Hi,
This is my first time using the DESeq2 package for RNA-seq analysis. I am analyzing a longitudinal study of three different time points in mice, with three different genotypes of animals - 1 wildtype, 2 mutated. I want to evaluate differential expression as an effect of the different genotypes across each age. For example, I want to evaluate differential expression in the 1 year old mice from each genotype and so on. I am confused on how I should compare expression levels across the genotypes at specific time points, using the code below
ddsHTSeq <- DESeqDataSetFromHTSeqCount(sampleTable = sampletable,
directory = directory,
design = ~ Age + Genotype
Any help with how to properly use "design" would be greatly appreciated!

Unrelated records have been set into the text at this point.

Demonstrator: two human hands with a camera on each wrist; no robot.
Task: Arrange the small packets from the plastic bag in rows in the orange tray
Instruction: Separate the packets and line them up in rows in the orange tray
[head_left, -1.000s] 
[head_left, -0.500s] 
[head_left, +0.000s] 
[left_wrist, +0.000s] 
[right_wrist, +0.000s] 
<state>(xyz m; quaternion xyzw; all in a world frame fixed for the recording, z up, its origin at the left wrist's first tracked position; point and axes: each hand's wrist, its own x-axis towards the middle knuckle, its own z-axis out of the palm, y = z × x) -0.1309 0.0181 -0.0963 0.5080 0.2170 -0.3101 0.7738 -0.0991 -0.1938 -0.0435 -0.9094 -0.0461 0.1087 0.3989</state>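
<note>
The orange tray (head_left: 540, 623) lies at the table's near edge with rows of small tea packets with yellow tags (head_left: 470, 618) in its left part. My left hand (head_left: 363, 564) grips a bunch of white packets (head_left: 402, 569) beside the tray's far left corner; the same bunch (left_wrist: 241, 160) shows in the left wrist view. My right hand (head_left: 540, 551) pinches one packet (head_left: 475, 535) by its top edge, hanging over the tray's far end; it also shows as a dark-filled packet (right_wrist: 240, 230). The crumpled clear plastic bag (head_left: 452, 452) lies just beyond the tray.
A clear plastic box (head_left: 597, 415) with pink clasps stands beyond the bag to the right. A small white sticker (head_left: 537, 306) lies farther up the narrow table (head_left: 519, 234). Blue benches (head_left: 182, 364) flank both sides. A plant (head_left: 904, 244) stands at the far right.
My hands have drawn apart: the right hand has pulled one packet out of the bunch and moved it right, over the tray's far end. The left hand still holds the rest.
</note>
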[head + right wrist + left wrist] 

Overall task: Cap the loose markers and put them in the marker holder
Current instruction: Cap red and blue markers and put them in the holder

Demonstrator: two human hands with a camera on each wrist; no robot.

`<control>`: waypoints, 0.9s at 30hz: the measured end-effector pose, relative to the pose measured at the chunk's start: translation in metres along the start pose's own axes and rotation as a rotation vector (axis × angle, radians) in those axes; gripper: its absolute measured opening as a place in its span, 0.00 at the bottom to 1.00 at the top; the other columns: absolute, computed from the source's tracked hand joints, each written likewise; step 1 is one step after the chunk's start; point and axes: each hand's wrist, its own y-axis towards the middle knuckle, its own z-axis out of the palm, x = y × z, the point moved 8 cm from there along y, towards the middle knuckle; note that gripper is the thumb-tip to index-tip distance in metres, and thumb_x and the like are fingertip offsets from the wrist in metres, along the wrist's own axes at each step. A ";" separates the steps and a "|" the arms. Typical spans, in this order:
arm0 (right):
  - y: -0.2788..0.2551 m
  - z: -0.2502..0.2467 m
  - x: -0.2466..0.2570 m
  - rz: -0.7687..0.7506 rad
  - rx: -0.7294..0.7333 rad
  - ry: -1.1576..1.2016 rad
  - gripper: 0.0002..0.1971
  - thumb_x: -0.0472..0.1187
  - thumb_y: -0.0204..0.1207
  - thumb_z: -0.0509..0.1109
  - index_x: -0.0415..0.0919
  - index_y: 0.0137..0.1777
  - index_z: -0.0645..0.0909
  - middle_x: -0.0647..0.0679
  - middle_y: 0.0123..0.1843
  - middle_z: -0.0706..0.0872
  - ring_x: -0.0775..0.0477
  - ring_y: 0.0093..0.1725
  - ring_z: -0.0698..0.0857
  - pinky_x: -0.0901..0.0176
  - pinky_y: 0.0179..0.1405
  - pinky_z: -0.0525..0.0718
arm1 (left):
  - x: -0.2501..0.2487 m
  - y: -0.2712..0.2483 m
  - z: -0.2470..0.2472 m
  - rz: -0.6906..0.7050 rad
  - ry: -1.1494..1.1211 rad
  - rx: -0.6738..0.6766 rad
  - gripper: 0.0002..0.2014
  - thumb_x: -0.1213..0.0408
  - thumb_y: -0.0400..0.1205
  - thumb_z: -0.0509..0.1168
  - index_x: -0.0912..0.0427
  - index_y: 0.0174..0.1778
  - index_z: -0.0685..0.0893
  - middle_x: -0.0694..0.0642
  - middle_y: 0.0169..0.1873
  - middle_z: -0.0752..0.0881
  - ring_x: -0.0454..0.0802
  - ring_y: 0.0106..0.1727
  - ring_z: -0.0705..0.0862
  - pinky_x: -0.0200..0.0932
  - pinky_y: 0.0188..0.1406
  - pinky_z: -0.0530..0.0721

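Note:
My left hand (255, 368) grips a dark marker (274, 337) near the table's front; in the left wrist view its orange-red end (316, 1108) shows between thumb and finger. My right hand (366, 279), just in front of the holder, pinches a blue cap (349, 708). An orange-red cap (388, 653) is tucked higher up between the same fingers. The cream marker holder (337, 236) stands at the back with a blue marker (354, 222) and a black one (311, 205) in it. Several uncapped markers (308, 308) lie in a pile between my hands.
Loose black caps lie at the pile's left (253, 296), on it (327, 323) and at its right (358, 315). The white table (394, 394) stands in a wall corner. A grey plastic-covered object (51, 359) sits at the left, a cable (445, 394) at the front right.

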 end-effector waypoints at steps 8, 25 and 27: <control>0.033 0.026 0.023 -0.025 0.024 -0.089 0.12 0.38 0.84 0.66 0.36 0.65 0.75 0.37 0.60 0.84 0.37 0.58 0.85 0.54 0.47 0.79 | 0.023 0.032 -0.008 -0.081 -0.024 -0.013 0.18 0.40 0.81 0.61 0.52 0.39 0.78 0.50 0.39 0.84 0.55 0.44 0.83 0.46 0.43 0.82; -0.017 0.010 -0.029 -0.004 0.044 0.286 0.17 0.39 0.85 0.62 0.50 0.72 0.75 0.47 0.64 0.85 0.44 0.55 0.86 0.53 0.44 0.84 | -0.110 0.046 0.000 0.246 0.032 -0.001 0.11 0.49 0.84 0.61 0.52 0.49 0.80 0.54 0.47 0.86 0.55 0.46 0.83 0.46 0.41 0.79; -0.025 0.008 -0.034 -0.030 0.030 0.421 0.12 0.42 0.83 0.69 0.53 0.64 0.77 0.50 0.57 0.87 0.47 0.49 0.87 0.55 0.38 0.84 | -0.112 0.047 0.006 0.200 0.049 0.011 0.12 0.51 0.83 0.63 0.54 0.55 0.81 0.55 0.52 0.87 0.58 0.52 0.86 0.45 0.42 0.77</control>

Thank you for the help. However, when I try to include the interaction term, I get an error saying that the model matrix is not full rank. Do you know if this is an issue with the way the experiment was designed? I am attaching an image of my samples. samples
Not full rank means that you don't have every combo of all your elements.. You can't model how genotype and age interact when you are missing some age:genotype combinations. You should have done some p8 d52s.
Well yes, the issue is that there is no d52 Genotype of the p8 Age, so DESeq2 can not calculate the interaction between them.
Thank you all for the help! Do you have any suggestions on how to analyze the data given that I don't have d52 p8? Should I do the analysis separately for the p8 and then analyze the 6m and 12m together?
The DESea2 vignette explains what to do in case of "not full rank matrix". In your case you have an interaction level without samples, which is solvable by manually editing the model matrix, and then providing this to DESeq. See: http://www.bioconductor.org/packages/release/bioc/vignettes/DESeq2/inst/doc/DESeq2.html#levels-without-samples
Thank you very much for the help! I've manually edited my matrix and then provided it to DESeq. I reordered my genotypes using
ddsHTSeq_filtered$Genotype <- factor(ddsHTSeq_filtered$Genotype, levels = c("WT", "mdx", "d52"))
Now my question remains in extracting the relevant contrasts, as you mentioned. I run the
resultsNames()
function on my DESeq object and receive the following contrasts"Intercept" "Age6m" "Agep8" "Genotypemdx" "Genotyped52" "Age6m.Genotypemdx" "Agep8.Genotypemdx" "Age6m.Genotyped52"
I'm not sure which contrasts to use if, for example, I wanted to compare the WT and mdx gene expression at age p8. If you could help with this, it would be greatly appreciated!